The early 1940s were years of practicality as people made do with what little was available. The shoulder carried handbag emerged properly in the 1940s women’fashion as women had to carry more items in the bag. In the UK some bags were designed to include a gas mask! The shoulder carried handbag was more utilitarian and stayed out of the way as a woman handled different chores. The overall profile became larger and square.

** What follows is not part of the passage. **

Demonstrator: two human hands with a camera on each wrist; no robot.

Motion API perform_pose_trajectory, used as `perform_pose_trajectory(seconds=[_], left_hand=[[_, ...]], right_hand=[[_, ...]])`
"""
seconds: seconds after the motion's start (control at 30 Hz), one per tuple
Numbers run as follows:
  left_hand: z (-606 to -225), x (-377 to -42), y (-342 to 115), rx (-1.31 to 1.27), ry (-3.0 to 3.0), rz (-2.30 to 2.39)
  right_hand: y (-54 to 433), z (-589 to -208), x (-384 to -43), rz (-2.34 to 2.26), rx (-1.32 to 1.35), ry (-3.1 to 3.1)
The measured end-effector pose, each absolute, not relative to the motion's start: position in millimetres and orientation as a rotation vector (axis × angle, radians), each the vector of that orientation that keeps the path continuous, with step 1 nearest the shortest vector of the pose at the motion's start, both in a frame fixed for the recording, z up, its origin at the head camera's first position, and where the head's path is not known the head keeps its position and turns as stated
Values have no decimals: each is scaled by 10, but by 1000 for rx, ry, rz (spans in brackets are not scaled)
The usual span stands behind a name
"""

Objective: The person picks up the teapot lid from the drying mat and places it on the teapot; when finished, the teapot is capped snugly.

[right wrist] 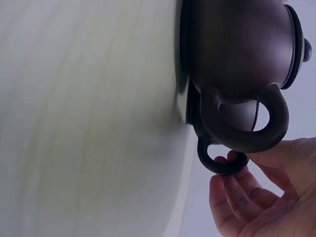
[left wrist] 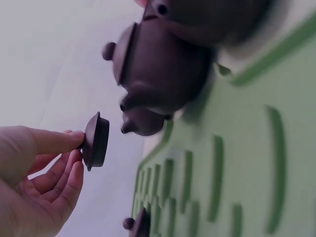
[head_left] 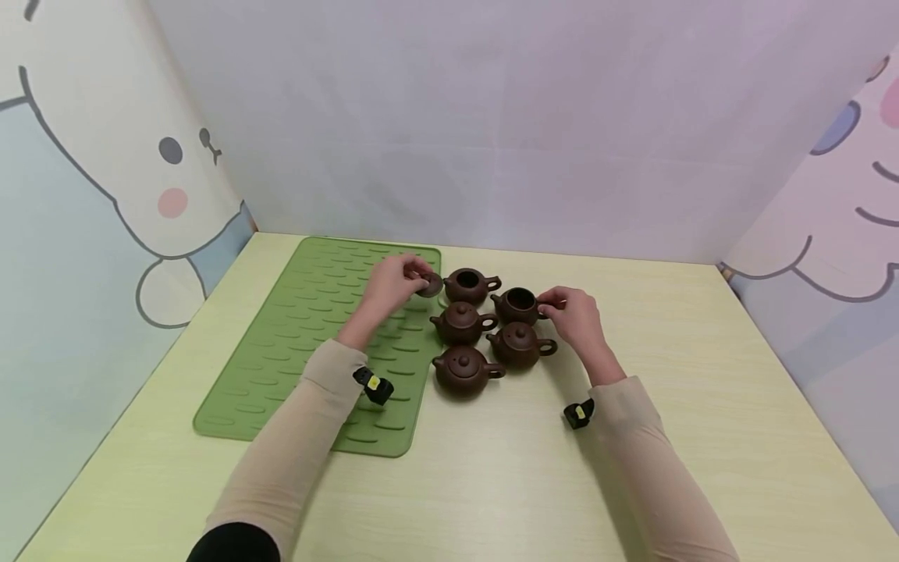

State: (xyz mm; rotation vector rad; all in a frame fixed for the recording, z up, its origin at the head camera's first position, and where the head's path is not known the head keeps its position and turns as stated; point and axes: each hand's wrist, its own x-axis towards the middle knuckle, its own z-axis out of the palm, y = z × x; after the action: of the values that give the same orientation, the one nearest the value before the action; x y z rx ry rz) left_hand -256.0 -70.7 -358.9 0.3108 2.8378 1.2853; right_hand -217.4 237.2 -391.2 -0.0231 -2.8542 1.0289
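My left hand (head_left: 393,282) pinches a dark brown teapot lid (left wrist: 97,141) by its knob. The lid is held up on edge above the green mat, left of the back open teapot (head_left: 467,287). My right hand (head_left: 576,318) has thumb and fingers on the handle (right wrist: 223,160) of a second open teapot (head_left: 518,306), which stands at the back right. Three teapots wear their lids: one in the left row (head_left: 460,324), one in front of my right hand (head_left: 521,346) and the nearest one (head_left: 467,372).
A green ridged mat (head_left: 281,343) covers the left part of the pale wooden table (head_left: 534,476). Another lid (left wrist: 141,224) lies on the mat in the left wrist view. Fabric walls (head_left: 492,140) enclose the back and both sides.
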Motion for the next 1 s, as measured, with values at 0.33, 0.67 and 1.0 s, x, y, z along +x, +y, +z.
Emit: perform_pose_trajectory(seconds=[0.33, 0.67, 1.0], left_hand=[[-3408, -2585, -381, 415, 2807, 1330], [-3380, -2607, -19, 502, 2809, 1308], [-3442, -2591, 332, 566, 2785, 1252]], right_hand=[[2392, -3894, -2175, 1022, -2, -2861], [2386, -3903, -2184, 1025, -1, -2864], [2390, -3905, -2203, 1024, 0, -2857]])
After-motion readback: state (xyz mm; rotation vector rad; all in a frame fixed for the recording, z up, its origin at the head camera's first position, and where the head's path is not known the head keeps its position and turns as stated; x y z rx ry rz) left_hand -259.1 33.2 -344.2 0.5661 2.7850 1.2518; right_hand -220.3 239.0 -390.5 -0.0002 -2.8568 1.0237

This austerity and practicality extended to handbag materials. Homemade bags were made from leftover scraps of fabric. Many women also turned to carry knitted and crocheted bags. The drawstring was seen in many homemade bags as it was easy to install and easy to use for bigger bags. Wooden frames could also be seen in some bags. The more expensive evening bags were more ornate with jeweled frames, Bakelite or plastic handles, and richer fabric like satin or rayon.
1940s Envelope bags
This bag had a design inspired by the messenger bag. It had long handles and a deep purse with a width of about 12 inches. Some designs had a metal frame but most featured zippers because of metal rationing. It was designed for carrying over the shoulder for more practicality.
1940s Shell bag
They were also known as scalloped bags. This bag was more pleasant to the eye than the envelope bag. The bottom was wide and round, gathering to a smaller top. It could have handles or not. Embellishing with ruching pleats added some detail to the eye.
1940s Wrist bag
This was a brief fad in the 1940s style that did not last because it was a bit impractical. This was because though it was small, it hangs from the wrist in a single wide strap. This would not work for many women who had taken up more active roles. But this design inspired later bags that could be hung from the forearm, a design that is still popular today.
1940s Homemade bags
Many women took to making their own bags from leftover fabrics, yarn, and lining, simple handles, and fastening completed a functional bag. Many women knew how to knit and crochet, which gave rise to interesting designs as women experimented with different styles.
1940s Evening bag
The evening bag or purse design closely followed the envelope or shell styles but was smaller and made of more expensive material. Richer fabric like silky rayon, satin or rayon velvet made the purses. Some designs featured sparkling brocade and added some metal glint with a metallic clasp. These evening bags usually featured a short strap or none for the smallest purses. Some pouches had wrist straps to carry easier without having to change from hand to hand. More ornate evening bags came with Bakelite handles sometimes decorated with jewels.
The late 40s saw experimentation with more designs as money and material became more available. Woven plastic designs, which mimicked knitted bags, became very popular. New profiles with circular or square looks were more common. The use of plastic materials also gave variety to color with bright reds, yellows, and greens gaining favor in the post-war era.